How to complete this task: With the images removed, reproduce each entry below word for word.

[Items from a dataset]
══════════════════════════════

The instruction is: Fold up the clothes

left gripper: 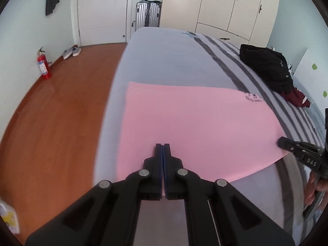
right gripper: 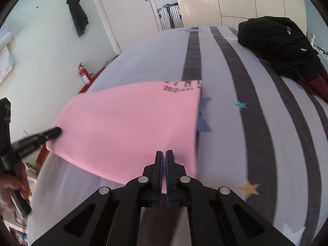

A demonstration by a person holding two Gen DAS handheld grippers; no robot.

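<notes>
A pink garment (left gripper: 194, 119) with black lettering at its far corner lies folded flat on the striped bed sheet (left gripper: 164, 57). My left gripper (left gripper: 163, 146) is shut on the pink garment's near edge, with pink cloth showing between its pads. In the right wrist view the same pink garment (right gripper: 131, 119) spreads to the left, and my right gripper (right gripper: 164, 153) is shut on its near right corner. Each gripper shows in the other's view: the right gripper (left gripper: 284, 142) at the cloth's right edge, the left gripper (right gripper: 55, 132) at its left edge. A hand holds each handle.
A heap of black clothes (left gripper: 264, 65) with a maroon piece (left gripper: 295, 97) lies at the bed's far right. Wooden floor (left gripper: 61, 112) runs along the bed's left side, with a red fire extinguisher (left gripper: 44, 66), shoes (left gripper: 71, 52) and a silver suitcase (left gripper: 147, 14) by the door.
</notes>
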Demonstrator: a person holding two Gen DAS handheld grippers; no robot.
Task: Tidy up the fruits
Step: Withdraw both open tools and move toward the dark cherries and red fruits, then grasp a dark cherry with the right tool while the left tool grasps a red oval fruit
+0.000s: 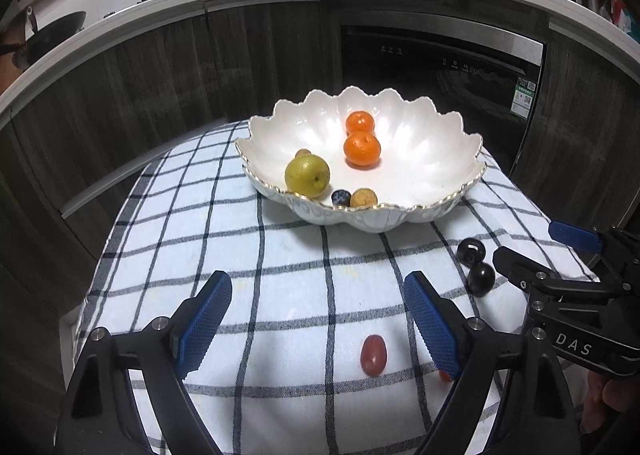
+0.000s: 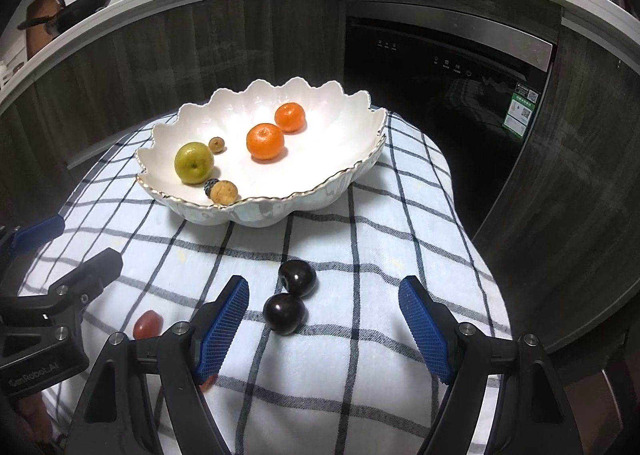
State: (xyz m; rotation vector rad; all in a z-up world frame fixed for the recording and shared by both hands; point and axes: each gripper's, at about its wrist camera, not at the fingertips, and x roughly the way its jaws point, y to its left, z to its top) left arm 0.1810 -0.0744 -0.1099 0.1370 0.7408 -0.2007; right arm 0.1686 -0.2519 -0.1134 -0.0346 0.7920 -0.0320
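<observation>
Both tongs stood apart, empty: the left tongs over a red grape, the right tongs around two plums. These looked light, smooth, soft; a gentle grip across the middle seemed best, toward the bowl at twelve o'clock.

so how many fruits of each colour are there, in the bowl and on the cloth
orange round mandarins: 2, in the white scalloped bowl
green round fruit: 1, in the bowl
small tan-brown round fruits: 2, in the bowl
small dark blue berry: 1, in the bowl
dark purple glossy round fruits: 2, on the checked cloth
red oval fruit: 1, on the cloth
total: 9
</observation>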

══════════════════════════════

Result of this task:
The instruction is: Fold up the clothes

left gripper: 
right gripper: 

A demonstration by a person holding two Gen DAS handheld grippers; no robot.

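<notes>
A pink garment (left gripper: 194, 119) with black lettering at its far corner lies folded flat on the striped bed sheet (left gripper: 164, 57). My left gripper (left gripper: 163, 146) is shut on the pink garment's near edge, with pink cloth showing between its pads. In the right wrist view the same pink garment (right gripper: 131, 119) spreads to the left, and my right gripper (right gripper: 164, 153) is shut on its near right corner. Each gripper shows in the other's view: the right gripper (left gripper: 284, 142) at the cloth's right edge, the left gripper (right gripper: 55, 132) at its left edge. A hand holds each handle.
A heap of black clothes (left gripper: 264, 65) with a maroon piece (left gripper: 295, 97) lies at the bed's far right. Wooden floor (left gripper: 61, 112) runs along the bed's left side, with a red fire extinguisher (left gripper: 44, 66), shoes (left gripper: 71, 52) and a silver suitcase (left gripper: 147, 14) by the door.
</notes>
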Demonstrator: a person holding two Gen DAS handheld grippers; no robot.
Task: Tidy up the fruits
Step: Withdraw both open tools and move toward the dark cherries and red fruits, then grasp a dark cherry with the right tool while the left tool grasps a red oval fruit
+0.000s: 
+0.000s: 
State: (xyz m; rotation vector rad; all in a z-up world frame fixed for the recording and shared by both hands; point and axes: each gripper's, at about its wrist camera, not at the fingertips, and x roughly the way its jaws point, y to its left, z to its top) left arm 0.1810 -0.0744 -0.1099 0.1370 0.7408 -0.2007; right arm 0.1686 -0.2519 -0.1134 -0.0346 0.7920 -0.0320
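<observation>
Both tongs stood apart, empty: the left tongs over a red grape, the right tongs around two plums. These looked light, smooth, soft; a gentle grip across the middle seemed best, toward the bowl at twelve o'clock.

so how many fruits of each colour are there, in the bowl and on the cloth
orange round mandarins: 2, in the white scalloped bowl
green round fruit: 1, in the bowl
small tan-brown round fruits: 2, in the bowl
small dark blue berry: 1, in the bowl
dark purple glossy round fruits: 2, on the checked cloth
red oval fruit: 1, on the cloth
total: 9
</observation>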

The exercise asks for nothing further.